On Friday, October 7, 2011, the Nobel Peace Prize committee took a step into history by awarding the prize to three women from Africa, two of them relatively unknown activists at the time. The committee presented the award to Ellen Johnson Sirleaf (president of Liberia), Leymah Gbowee (Liberia), and Tawakkol Karman (Yemen) “for their non-violent struggle for the safety of women and for women’s rights to full participation in peace-building work.”1 The previous time that the Nobel committee had made the award to three individuals was nearly twenty years earlier, in 1994, when the Nobel Peace Prize was awarded to three high-profile leaders in Middle East politics: Yasser Arafat, Shimon Peres, and Yitzhak Rabin. With the 2011 award, the prize committee affirmed the growing international commitment to women’s participation in peace building, exemplified by the UN Security Council Resolution 1325 of 2000, on women, war, and peace.2

In its official statement, the Nobel committee said, “We cannot achieve democracy and lasting peace in the world unless women obtain the same opportunities as men to influence developments at all levels of society.” The most famous of these new laureates was Ellen Johnson Sirleaf, then campaigning for her second term as president of Liberia. The Nobel committee said of her: “Sirleaf is Africa’s first democratically elected female president. Since her inauguration in 2006, she has contributed to securing peace in Liberia, to promoting economic and social development, and to strengthening the position of women.”

Liberia. Map No. 3775 Rev. 9, September 2014, United Nations.

For most of Liberia’s history few people outside West Africa even knew about the country. If they had heard of Liberia, they usually knew two things: that African Americans associated with missions colonized the country in the mid-nineteenth century, and that in the 1990s and early 2000s militias in Liberia’s civil war perpetrated terrible human rights abuses involving child soldiers and sexualized violence. However, such associations have receded. In 2008, the rather romantic film Pray the Devil Back to Hell, which chronicled women’s role in ending the Liberian war, won the award for Best Documentary at the Tribeca Film Festival. The film received many subsequent awards and was also shown on PBS, introducing a wider audience to the issues of war, peace, and women’s rights in Liberia.

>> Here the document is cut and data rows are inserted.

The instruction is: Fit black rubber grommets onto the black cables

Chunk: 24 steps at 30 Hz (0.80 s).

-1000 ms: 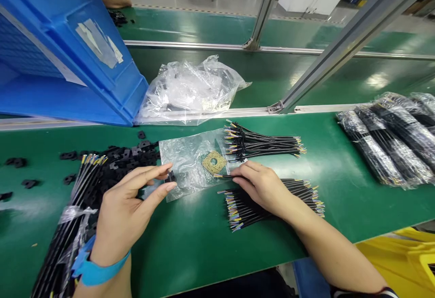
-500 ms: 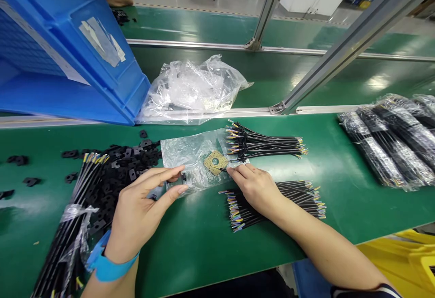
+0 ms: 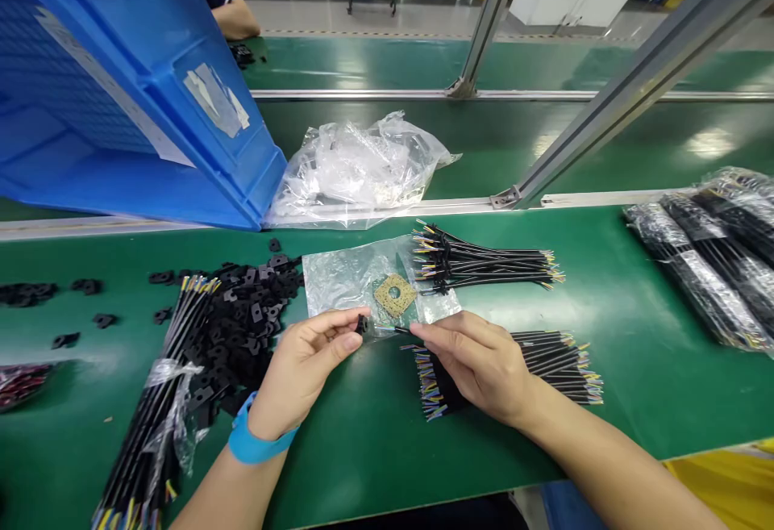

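Head view, single entry. The left hand [image 3: 308,365] had thumb and forefinger pinched shut on a small black clip [image 3: 361,324], which sat right at the fingertips [image 3: 356,342]; the other fingers curled loosely beneath. A blue wristband [image 3: 254,443] sat on that wrist.

The right hand [image 3: 484,360] gripped one thin black wire [image 3: 396,330] between thumb and forefinger; the wire's free end reached out past the fingertips toward the clip, close to it, contact not discernible.

Under the right palm and beyond its knuckles lay a loose wire pile [image 3: 544,356] with coloured ends. Just past both sets of fingertips lay a clear flat bag [image 3: 344,280] carrying a tan square pad [image 3: 395,295]. Farther out from the right fingers lay a tied wire bundle [image 3: 484,264].

Beside the left fingers, outward, lay a heap of black clips [image 3: 247,312] and a taped wire bundle [image 3: 157,401]. Well beyond stood a blue crate [image 3: 121,86] and a crumpled plastic bag [image 3: 356,167]. Wrapped bundles [image 3: 707,264] lay far off from the right hand. Another person's arm [image 3: 235,18] showed at the top.
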### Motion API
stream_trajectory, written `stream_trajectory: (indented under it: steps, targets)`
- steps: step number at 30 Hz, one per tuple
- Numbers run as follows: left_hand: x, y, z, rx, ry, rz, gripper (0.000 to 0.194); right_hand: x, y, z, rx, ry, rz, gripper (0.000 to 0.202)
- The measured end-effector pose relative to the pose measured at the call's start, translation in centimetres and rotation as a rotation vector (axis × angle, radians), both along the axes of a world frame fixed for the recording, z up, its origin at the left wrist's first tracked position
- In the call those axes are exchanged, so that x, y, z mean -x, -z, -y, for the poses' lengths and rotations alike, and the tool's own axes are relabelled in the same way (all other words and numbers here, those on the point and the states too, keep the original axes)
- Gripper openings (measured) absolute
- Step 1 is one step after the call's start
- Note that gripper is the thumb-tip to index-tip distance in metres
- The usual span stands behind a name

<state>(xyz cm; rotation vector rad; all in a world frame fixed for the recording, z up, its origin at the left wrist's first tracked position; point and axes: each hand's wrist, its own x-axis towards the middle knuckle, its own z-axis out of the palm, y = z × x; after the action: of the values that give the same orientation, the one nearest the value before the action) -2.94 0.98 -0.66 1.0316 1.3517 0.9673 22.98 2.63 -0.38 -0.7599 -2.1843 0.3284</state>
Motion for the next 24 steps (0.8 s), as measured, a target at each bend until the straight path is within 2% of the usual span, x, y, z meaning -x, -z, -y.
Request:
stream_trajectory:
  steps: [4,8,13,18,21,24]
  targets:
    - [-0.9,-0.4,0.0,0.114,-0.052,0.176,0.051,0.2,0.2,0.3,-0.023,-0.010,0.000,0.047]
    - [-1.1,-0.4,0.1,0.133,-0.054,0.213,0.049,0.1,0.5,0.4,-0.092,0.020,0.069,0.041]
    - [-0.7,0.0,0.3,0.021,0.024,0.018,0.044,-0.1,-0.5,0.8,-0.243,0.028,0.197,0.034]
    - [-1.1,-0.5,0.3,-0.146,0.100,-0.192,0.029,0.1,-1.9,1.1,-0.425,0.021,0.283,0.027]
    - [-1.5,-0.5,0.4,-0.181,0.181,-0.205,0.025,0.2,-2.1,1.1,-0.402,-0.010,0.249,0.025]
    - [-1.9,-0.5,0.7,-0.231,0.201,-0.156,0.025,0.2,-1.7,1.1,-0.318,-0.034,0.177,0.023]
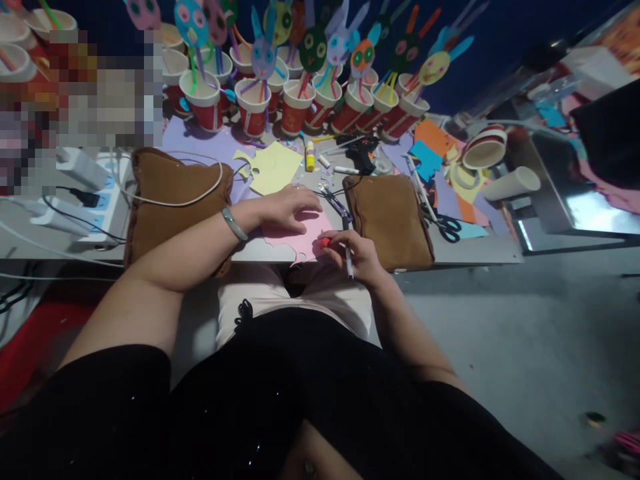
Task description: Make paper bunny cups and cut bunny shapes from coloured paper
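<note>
My left hand lies with fingers spread over a sheet of pink paper that has curved cuts along its near edge. Beside it, my right hand is closed, with a pale, slim pen between the fingers. At the same hand's fingertips is a small red thing, too small to name, against the pink sheet's right side. A purple-and-dark tool, perhaps a craft knife, rests just beyond the hands. Yellow paper with cut-outs and a yellow glue stick are farther back.
Brown cushioned pads flank the work area. Red-and-white paper cups with bunny-faced straws line the back. Black scissors, a black glue gun and coloured paper scraps are on the right. A power strip with cables occupies the left.
</note>
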Motion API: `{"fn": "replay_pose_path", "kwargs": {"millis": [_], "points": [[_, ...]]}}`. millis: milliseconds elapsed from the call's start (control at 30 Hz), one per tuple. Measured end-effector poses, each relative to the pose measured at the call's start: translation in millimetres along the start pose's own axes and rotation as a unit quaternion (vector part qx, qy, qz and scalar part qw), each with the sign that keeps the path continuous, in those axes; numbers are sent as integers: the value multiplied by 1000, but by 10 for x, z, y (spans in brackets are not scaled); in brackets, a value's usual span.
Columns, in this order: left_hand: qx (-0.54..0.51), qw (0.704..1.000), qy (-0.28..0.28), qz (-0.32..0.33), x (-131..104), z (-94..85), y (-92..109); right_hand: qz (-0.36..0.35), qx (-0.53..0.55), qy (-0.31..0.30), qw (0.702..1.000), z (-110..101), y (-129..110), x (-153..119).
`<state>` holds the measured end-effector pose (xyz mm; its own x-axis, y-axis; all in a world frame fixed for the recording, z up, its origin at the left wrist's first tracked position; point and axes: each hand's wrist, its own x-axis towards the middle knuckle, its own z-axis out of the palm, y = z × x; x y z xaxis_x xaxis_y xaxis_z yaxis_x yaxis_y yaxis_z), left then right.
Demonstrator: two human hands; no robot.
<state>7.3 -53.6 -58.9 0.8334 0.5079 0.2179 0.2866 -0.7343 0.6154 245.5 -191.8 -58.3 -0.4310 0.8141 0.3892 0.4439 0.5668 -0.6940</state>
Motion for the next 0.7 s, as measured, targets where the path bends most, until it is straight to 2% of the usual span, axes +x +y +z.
{"fn": "replay_pose_path", "kwargs": {"millis": [100, 233, 367, 500, 600, 700], "points": [[20, 997, -71, -6, 24, -25, 43, -17, -11, 53, 998, -55, -55, -87], [89, 988, -117, -50, 80, -69, 112, -32, 3, 87, 996, -141, -114, -267], [144, 980, -128, -49, 151, -60, 210, -25, -11, 100, 995, -176, -160, -456], [141, 980, -134, -43, 189, -119, 370, -31, -29, 115, 992, -181, -204, -607], [102, 987, -87, -92, 143, -237, 533, -47, -31, 141, 988, -183, -212, -694], [43, 977, 66, -198, 18, -278, 673, -60, -30, 177, 982, -174, -192, -739]]}}
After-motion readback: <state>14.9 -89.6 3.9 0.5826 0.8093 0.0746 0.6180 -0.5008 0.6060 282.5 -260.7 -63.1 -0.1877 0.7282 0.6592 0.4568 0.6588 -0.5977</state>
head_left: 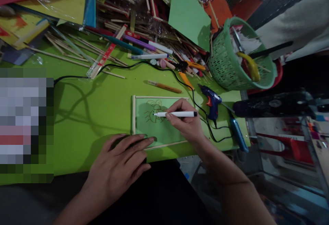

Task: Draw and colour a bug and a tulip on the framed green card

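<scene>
On the green table lies a green card (164, 132) edged with thin wooden sticks. It bears a brown line drawing (154, 103) of a bug-like figure with a round body, several legs and two loops above. My right hand (183, 122) pinches a white marker (177, 114) with a black end, held nearly level. Its tip is at the round body, by a small dark dot; whether it touches cannot be told. My left hand (123, 160) lies flat with fingers apart, its fingertips over the card's lower left corner. My right hand hides the card's right side.
Above the card lies an orange-brown marker (164, 86). A blue glue gun (212, 101) with a black cord stands right, near a blue tool (239, 134). A green basket (218, 53) holds tools. Sticks, markers and coloured paper (189, 16) crowd the back; a pixelated patch covers the left.
</scene>
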`<state>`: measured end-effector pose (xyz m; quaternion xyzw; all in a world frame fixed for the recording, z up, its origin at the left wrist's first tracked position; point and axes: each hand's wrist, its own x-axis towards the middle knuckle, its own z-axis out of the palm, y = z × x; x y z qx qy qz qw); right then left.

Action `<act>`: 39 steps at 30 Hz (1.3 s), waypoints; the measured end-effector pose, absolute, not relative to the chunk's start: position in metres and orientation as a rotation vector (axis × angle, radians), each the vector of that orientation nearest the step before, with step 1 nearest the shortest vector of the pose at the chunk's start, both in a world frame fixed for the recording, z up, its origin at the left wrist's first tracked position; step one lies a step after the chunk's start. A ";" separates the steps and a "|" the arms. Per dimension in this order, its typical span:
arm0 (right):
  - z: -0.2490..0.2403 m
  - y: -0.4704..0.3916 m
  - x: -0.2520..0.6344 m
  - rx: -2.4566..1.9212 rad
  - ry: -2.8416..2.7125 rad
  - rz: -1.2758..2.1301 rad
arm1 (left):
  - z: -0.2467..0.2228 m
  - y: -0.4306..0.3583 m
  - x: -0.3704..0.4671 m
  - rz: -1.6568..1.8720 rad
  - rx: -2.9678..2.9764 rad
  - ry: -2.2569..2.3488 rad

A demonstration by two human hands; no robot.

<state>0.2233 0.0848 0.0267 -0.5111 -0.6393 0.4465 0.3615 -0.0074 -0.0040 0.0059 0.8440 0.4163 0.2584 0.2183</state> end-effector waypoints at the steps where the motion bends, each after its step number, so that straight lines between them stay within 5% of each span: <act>1: 0.027 0.085 0.223 -1.321 -1.642 1.155 | 0.006 -0.004 -0.007 0.715 2.338 1.156; 39: 0.025 0.080 0.228 -1.299 -1.595 1.260 | 0.007 -0.008 -0.009 0.664 2.333 1.179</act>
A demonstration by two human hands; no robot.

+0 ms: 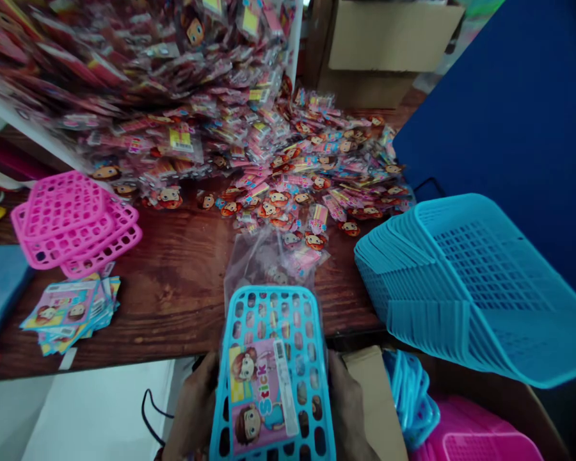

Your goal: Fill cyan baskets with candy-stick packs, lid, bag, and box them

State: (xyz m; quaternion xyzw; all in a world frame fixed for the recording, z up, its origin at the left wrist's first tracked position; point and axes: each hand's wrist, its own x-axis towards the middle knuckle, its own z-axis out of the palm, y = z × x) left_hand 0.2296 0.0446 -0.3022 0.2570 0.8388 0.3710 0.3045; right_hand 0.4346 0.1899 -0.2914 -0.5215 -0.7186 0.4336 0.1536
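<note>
A blue plastic basket (312, 384) with a perforated top faces me at the table's front edge. A printed card (262, 394) reading "Stick" lies on it. Around the basket is a clear plastic bag (254, 256), its loose end spread away from me over the table. My left hand (196, 403) grips the basket's left side and my right hand (348, 406) its right side. Both sets of fingers are partly hidden behind the basket. Beyond the bag lie many small packaged items (278, 205) with cartoon faces.
Pink perforated lids (72, 218) and a pile of cards (77, 310) lie on the left of the wooden table (173, 282). Nested blue baskets (413, 282) stand at the right. Below them are blue lids (410, 397) and pink baskets (480, 429) in a box.
</note>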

Today Liberia is famous for having two Nobel Peace Prize winners, Sirleaf and Leymah Gbowee, head of the women’s peace movement, for having the first elected woman president on the African continent, and for being a hub of experiments making women’s rights part of the agenda for transitional justice and postconflict reconstruction. When this book was being written, Liberia had also become the epicenter of the world’s largest and most critical Ebola epidemic in history. Ebola revealed the limits of governance in Liberia and citizens’ distrust of Sirleaf in her second term, but it also showed the incredible discipline of Liberians who made their country the first in the region to be declared free of Ebola by changing greeting and burial practices, among others. History will remember Ellen Johnson Sirleaf as a landmark and potentially game-changing president of Liberia and a force for women’s rights in the international community. Whether her legacy will be remembered for changing the fundamental tensions and issues that have plagued Liberia is less certain.

For all these reasons there is immense interest in both Liberia and Ellen Johnson Sirleaf. The UN and virtually every nongovernmental organization in the world have been working in Liberia since 2003, especially on issues of sexual violence and rule of law. These organizations include the International Red Cross, the International Rescue Committee, UNIFEM (now UN Women), the Carter Center, Doctors without Borders, and many others. Their presence has helped bring Liberia into international news and has also created a conversation on Liberia that inspires young people to know more about the country.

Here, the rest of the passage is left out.